Economics should focus on defining what value is and how it is created. Once that’s settled, then everything else falls into place.

The debate about value can be traced back to Aristotle who questioned whether the price people asked and paid was valid and justifiable. He argued that the righteous and virtuous had to look beyond price to identify what something was really worth.

But was value objectively definable? Some said yes, but others from then until now said, no, it’s subjective.

In 1890, Cambridge University professor Alfred Marshall sublimated the issue by presenting a model where objective and subjective factors were reconciled and price was what mattered. It was a critical conceptual breakthrough. The focus on price made the 20th century possible.

Of course, the theory was open to criticism. The subjectivists said he obscured the fact that value is always subjective and that Marshall’s supply curve, which was shaped by objective factors, was misconceived. People weren’t machines so any attempt to define scientifically a stable relationship between price and demand was also misleading.

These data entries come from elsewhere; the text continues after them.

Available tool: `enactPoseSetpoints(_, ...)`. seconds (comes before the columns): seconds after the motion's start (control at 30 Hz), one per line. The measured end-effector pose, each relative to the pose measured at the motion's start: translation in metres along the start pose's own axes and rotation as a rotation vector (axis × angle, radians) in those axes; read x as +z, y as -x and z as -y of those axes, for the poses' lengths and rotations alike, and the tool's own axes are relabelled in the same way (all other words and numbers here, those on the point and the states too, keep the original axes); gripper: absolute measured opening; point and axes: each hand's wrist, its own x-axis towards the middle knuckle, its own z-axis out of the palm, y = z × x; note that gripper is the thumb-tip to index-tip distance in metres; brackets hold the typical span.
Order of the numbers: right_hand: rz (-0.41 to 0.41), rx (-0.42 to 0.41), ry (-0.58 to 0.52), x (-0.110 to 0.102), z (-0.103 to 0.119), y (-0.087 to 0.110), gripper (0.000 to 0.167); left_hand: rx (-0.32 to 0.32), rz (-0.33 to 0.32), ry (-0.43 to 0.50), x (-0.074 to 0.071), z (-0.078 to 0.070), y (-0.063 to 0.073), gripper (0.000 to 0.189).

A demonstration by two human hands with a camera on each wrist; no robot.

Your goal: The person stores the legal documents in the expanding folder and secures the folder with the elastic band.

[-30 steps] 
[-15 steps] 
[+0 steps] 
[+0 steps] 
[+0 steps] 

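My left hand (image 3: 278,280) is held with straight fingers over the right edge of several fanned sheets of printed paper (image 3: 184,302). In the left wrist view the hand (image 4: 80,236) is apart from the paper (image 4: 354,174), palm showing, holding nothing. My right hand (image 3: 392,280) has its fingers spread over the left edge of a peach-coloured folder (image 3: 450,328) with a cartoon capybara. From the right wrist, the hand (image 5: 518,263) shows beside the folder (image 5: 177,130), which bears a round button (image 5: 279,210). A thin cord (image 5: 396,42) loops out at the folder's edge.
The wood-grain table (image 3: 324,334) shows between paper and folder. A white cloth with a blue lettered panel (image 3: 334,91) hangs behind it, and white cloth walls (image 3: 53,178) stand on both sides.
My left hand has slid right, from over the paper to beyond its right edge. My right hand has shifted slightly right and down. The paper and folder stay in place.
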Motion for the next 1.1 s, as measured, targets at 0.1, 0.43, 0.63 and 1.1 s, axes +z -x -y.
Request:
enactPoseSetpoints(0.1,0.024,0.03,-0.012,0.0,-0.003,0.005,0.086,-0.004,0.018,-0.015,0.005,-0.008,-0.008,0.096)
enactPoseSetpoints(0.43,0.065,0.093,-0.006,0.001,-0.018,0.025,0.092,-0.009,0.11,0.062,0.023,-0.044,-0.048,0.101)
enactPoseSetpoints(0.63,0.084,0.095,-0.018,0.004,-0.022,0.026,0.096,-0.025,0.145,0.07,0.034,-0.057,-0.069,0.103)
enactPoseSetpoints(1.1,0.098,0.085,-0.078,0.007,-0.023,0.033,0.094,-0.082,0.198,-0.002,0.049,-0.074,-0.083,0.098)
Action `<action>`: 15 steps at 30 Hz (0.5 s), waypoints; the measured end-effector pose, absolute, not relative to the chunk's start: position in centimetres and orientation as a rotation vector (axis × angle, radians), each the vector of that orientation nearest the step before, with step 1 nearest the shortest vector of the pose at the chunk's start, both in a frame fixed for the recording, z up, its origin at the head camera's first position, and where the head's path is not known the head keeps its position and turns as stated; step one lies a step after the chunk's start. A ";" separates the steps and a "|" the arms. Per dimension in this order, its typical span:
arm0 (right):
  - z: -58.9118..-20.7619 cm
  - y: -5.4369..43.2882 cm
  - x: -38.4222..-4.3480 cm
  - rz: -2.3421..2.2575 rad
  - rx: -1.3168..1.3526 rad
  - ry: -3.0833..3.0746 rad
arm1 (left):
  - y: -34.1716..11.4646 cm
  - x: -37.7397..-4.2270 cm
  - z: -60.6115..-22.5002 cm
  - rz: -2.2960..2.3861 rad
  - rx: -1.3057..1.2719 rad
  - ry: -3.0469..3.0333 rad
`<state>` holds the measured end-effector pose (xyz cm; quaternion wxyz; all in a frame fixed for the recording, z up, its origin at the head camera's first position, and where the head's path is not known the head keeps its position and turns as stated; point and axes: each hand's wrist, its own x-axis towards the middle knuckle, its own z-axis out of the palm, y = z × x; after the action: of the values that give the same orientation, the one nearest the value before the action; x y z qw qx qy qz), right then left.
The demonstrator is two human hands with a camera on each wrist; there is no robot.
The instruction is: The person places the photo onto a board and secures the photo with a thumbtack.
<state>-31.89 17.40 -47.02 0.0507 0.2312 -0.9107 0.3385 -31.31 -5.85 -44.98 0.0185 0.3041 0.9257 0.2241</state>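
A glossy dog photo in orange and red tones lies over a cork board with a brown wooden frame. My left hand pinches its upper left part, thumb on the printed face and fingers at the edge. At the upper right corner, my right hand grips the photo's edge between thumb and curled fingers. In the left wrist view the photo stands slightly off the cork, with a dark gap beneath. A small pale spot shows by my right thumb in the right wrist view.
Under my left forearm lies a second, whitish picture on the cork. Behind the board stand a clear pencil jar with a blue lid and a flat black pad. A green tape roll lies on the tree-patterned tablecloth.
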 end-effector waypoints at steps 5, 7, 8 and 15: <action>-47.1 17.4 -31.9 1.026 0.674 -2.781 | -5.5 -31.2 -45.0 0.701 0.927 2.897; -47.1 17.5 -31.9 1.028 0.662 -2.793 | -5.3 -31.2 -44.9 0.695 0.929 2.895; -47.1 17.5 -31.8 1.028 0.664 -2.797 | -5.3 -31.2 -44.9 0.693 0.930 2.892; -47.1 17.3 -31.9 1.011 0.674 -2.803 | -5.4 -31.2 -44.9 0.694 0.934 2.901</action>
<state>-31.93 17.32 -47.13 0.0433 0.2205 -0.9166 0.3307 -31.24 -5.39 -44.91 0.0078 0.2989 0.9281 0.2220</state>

Others used the model to develop theories of extensive market failure; the result of bad information, irrational behaviour, collusion, declining long-term average costs, externalities and public goods.

The Marshallian sublimation of 1890 failed to deliver the consensus among economists that Marshall wanted.

The debate still rages. But the rise of services helps us understand that value in the creation of intangibles is exclusively the result of constructive interaction at the level of the individual. It is always intangible and, consequently, immeasurable and incommensurable.

In services, price, the vector driving conventional economic models, doesn’t work and the market doesn’t exist.

Because value is the result of human interaction, what drives its creation is the state of the relationship between individuals involved in each interaction. If they don’t like each other, they won’t interact, no matter what the price. And if they don’t interact, they can’t create value.

This conclusion is intuitively obvious. There are many examples of relationship trumping price. Some people don’t go to pubs selling cheap beer because they don’t like the people that normally go there. Home cooking seems to taste better than restaurant food because the love among those sharing a meal creates an environment conducive to enjoyment. It’s got nothing to do with price.

The conclusion can also be reached through logical deduction, using the same tools economists use to validate diminishing marginal returns and the concept of equimarginal choice.

It’s apparently obvious, but economists for more than a century have failed to notice. That’s because of the focus on the price mechanism and the institutions playing a role in markets.

Economics needs to get back to first principles and ask the question: what is something really worth and how do we as individuals and together create more real value? It would help everyone.